**YOUR GOAL:**
Could you set down exactly the lines of the data below, starting at the one that holds "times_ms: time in" and ending at the one that holds "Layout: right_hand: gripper", both included, and only those?

□ □ □ □ □ □ □

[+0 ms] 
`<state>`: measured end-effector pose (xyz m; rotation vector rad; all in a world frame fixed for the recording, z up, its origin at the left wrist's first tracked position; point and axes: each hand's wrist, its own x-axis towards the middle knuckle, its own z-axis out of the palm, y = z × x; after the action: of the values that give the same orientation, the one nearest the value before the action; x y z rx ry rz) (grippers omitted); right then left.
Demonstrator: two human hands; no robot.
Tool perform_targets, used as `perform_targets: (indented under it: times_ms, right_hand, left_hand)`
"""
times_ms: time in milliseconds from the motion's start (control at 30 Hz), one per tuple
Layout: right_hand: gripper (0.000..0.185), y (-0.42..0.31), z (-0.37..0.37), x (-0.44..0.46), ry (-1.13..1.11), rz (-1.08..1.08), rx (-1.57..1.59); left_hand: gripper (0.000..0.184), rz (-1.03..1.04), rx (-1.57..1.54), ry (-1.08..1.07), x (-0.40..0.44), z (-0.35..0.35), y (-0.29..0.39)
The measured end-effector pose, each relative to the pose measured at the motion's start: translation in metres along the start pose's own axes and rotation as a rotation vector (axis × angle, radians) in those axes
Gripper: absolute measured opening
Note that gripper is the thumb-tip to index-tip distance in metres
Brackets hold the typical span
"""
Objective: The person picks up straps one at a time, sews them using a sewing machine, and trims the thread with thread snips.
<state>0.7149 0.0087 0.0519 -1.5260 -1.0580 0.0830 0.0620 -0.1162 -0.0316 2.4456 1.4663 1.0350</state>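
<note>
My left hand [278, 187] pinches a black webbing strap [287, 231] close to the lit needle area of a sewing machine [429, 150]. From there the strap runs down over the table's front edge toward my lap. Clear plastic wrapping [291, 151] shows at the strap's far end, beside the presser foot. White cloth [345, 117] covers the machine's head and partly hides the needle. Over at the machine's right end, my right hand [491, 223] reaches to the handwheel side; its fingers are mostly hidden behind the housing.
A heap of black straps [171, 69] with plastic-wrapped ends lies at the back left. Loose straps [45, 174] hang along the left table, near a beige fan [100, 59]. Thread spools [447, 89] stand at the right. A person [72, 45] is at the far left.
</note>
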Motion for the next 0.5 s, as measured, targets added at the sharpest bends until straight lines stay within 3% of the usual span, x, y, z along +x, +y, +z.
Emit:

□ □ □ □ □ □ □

**RESPONSE TO THE EXERCISE:**
times_ms: time in milliseconds from the motion's start (control at 30 Hz), one per tuple
Layout: right_hand: gripper (0.000..0.185), y (-0.42..0.31), z (-0.37..0.37), x (-0.44..0.46), ry (-1.13..1.11), rz (-1.08..1.08), rx (-1.57..1.59); left_hand: gripper (0.000..0.184), rz (-1.03..1.04), rx (-1.57..1.54), ry (-1.08..1.07), x (-0.40..0.44), z (-0.35..0.35), y (-0.29..0.39)

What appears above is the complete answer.